Grilling salmon adds a smoky flavor and beautiful grill marks. Preheat the grill to medium-high heat and lightly oil the grates. Season the salmon with salt, pepper, and your favorite herbs or marinade. Place the salmon skin-side down on the grill and cook for about 4-6 minutes per side, depending on the thickness of the fillet. The high heat of the grill caramelizes the natural sugars in the fish, enhancing the flavor. Serve the grilled salmon with a squeeze of lemon or a fresh salsa for a delightful summer meal.

Pan-Seared Salmon

Pan-searing salmon creates a crispy exterior while keeping the interior moist and tender. Heat a skillet over medium-high heat and add a small amount of oil. Season the salmon fillets with salt and pepper, then place them skin-side down in the hot skillet. Cook for about 4-5 minutes, until the skin becomes crispy and browned. Flip the fillets and cook for an additional 2-3 minutes to finish cooking the salmon. The quick cooking time and high heat result in a delicious seared crust while preserving the natural flavors of the fish.

Salmon Sushi Roll

For sushi enthusiasts, salmon sushi rolls are a delightful option. Start by preparing sushi rice according to the package instructions. Lay a sheet of seaweed on a bamboo sushi mat and spread a thin layer of sushi rice on top, leaving a small border at the edges. Place thin strips of fresh salmon along with your desired fillings such as cucumber, avocado, or cream cheese. Roll the sushi tightly using the bamboo mat, then slice into bite-sized pieces. Serve with soy sauce, wasabi, and pickled ginger for a delicious and visuallyappealing sushi experience.

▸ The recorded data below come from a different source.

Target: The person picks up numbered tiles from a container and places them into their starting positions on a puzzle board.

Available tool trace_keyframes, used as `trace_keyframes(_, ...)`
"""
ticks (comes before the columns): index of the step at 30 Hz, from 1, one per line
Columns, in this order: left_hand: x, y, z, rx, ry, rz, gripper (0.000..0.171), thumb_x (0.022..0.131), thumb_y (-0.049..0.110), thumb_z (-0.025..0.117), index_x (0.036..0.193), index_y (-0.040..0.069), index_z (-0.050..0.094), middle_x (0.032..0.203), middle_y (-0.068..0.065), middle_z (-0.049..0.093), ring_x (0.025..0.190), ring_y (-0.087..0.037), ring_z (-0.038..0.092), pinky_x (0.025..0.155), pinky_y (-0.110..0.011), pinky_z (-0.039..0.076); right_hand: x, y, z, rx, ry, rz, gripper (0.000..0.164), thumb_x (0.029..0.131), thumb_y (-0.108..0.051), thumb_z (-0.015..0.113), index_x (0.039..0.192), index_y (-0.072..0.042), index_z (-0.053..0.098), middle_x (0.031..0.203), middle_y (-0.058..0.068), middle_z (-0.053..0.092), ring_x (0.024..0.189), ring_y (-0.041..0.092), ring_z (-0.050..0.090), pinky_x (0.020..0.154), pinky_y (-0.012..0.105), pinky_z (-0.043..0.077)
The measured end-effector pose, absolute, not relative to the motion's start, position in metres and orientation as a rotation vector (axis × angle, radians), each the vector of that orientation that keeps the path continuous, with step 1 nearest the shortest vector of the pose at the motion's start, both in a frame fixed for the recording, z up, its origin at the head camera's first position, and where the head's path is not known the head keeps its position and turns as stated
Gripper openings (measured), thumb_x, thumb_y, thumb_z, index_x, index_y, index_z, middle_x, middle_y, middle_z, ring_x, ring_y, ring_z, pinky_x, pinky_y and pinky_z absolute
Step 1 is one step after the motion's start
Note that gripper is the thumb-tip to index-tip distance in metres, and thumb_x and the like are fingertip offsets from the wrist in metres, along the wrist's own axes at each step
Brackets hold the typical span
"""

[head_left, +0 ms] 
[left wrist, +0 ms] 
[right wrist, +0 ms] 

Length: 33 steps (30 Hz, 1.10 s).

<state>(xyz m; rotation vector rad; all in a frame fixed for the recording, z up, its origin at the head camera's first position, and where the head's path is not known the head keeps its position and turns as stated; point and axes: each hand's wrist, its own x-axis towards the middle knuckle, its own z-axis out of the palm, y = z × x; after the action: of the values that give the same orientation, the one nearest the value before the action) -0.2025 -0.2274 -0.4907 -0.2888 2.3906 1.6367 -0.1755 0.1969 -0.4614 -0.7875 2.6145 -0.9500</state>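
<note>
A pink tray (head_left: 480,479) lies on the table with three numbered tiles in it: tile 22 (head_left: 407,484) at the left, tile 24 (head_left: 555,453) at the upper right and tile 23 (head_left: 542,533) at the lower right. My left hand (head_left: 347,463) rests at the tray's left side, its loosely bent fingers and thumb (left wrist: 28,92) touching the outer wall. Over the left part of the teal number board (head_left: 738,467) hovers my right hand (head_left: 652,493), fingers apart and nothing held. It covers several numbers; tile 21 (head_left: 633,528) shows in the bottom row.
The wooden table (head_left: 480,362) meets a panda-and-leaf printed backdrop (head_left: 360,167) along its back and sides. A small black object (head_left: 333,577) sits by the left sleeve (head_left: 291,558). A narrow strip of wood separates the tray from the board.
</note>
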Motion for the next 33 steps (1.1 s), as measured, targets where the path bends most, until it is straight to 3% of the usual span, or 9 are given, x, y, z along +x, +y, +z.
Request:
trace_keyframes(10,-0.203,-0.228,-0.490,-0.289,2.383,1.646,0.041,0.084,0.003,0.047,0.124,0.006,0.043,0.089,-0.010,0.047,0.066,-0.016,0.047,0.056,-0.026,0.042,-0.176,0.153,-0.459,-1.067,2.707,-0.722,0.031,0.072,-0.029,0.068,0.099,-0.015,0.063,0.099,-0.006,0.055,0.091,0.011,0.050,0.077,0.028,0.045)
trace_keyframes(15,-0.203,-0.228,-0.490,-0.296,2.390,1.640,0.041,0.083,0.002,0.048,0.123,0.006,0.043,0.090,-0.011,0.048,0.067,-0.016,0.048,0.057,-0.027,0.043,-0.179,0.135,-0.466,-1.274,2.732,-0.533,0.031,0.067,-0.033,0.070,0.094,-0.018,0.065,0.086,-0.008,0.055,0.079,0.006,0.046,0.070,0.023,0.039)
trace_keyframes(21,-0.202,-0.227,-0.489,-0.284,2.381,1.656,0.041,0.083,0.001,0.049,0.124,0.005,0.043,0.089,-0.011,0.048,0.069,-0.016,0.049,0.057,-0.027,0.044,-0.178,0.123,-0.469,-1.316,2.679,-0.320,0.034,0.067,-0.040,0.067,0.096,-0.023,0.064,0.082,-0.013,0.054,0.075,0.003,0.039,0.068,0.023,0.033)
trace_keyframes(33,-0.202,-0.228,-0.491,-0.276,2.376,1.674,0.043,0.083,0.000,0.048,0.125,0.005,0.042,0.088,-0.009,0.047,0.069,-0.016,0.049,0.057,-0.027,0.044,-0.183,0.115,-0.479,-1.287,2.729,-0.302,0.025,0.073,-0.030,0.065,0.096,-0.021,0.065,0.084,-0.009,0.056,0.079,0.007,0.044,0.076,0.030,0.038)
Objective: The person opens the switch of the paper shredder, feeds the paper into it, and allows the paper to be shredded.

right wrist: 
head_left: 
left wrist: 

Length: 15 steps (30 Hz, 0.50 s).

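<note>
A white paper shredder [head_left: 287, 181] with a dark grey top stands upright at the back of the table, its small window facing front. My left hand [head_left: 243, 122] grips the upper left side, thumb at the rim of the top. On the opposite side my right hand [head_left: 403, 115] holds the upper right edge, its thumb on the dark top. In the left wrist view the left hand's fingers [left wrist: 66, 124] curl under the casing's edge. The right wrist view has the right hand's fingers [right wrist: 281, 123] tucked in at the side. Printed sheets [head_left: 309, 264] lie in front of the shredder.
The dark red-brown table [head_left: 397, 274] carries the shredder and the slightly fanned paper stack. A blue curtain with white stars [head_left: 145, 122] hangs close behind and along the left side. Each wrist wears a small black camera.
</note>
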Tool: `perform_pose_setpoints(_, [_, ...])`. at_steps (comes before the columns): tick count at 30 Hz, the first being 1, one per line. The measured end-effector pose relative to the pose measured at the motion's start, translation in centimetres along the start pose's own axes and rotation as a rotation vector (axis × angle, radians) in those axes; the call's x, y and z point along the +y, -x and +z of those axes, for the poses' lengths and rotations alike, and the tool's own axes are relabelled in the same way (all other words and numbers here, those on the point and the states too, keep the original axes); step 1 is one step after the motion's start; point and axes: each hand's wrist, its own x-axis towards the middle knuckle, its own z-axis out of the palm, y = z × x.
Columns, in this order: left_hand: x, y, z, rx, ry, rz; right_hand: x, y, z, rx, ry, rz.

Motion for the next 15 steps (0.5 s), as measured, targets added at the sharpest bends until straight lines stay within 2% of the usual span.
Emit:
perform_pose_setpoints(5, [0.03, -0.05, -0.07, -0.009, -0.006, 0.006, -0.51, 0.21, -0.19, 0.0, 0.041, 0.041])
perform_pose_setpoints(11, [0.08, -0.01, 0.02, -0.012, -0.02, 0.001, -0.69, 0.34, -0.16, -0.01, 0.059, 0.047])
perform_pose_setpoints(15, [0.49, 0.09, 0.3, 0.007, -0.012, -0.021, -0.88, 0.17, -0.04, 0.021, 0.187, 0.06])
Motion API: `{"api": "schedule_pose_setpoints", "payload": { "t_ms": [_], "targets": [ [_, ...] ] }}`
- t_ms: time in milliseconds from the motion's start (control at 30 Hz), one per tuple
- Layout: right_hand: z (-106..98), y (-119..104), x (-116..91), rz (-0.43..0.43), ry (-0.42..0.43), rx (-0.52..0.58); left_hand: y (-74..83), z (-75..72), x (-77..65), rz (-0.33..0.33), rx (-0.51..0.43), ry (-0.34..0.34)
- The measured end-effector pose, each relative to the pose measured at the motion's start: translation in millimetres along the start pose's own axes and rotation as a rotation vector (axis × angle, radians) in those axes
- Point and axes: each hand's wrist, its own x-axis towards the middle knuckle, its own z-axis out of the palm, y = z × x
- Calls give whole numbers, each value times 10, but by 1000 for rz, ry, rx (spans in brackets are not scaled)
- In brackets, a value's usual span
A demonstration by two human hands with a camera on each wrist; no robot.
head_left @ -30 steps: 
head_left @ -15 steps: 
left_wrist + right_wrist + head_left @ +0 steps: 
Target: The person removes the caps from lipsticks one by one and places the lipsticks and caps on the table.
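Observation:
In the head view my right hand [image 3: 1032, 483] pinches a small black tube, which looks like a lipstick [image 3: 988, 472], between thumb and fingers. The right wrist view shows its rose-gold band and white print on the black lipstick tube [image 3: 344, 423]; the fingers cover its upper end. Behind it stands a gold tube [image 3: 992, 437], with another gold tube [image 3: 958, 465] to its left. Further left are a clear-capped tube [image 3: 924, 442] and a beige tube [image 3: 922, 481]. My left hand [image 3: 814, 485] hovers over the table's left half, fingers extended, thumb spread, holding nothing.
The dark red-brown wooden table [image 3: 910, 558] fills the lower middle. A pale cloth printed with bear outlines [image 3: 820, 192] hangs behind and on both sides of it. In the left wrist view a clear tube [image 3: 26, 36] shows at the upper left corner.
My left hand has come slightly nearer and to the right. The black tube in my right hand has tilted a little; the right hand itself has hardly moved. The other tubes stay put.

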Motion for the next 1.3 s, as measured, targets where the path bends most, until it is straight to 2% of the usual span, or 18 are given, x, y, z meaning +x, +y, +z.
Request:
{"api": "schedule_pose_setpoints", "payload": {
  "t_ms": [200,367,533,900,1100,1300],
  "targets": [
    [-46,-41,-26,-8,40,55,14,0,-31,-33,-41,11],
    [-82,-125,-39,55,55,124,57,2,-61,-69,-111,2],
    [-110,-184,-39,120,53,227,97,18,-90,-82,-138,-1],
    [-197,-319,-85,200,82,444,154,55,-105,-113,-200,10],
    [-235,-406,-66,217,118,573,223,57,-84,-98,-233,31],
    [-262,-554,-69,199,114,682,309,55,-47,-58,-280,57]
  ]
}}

Citrus-Glazed Salmon Salad

For a light and refreshing dish, try a citrus-glazed salmon salad. Start by marinating the salmon fillets in a mixture of citrus juice (such as orange or lemon), honey, soy sauce, and minced garlic for about 30 minutes. Preheat a grill or grill pan over medium heat and cook the salmon for about 4-6 minutes per side until cooked through. Meanwhile, prepare a bed of mixed greens or your favorite salad greens. Top the greens with sliced avocado, cherry tomatoes, cucumber, and any other desired vegetables. Place the grilled salmon on top and drizzle with a citrus vinaigrette. This salad is a perfect balance of flavors and textures, showcasing the natural color and texture of both wild and farmed salmon.